[Start of Attachment]

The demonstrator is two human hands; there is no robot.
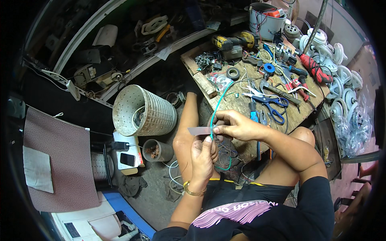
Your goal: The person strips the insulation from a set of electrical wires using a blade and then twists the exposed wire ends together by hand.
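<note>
One green wire [217, 105], crossing blade [198, 131] | pinched in left hand [204, 156] | right hand [235, 125] closed on blade

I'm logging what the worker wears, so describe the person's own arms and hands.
The left hand and right hand are bare, with no gloves. A gold-coloured band circles the left wrist; whether watch or bracelet is unclear. No band shows on the right wrist. The black T-shirt has short sleeves, leaving both forearms uncovered.
</note>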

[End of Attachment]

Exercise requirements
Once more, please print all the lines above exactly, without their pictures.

Result
The demonstrator is two human hands; there is no robot.
Your goal: The person strips the insulation from a set of electrical wires using a blade and then twists the exposed wire ends together by hand.
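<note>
One green wire [217, 105], crossing blade [198, 131] | pinched in left hand [204, 156] | right hand [235, 125] closed on blade

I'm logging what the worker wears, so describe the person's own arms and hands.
The left hand and right hand are bare, with no gloves. A gold-coloured band circles the left wrist; whether watch or bracelet is unclear. No band shows on the right wrist. The black T-shirt has short sleeves, leaving both forearms uncovered.
</note>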

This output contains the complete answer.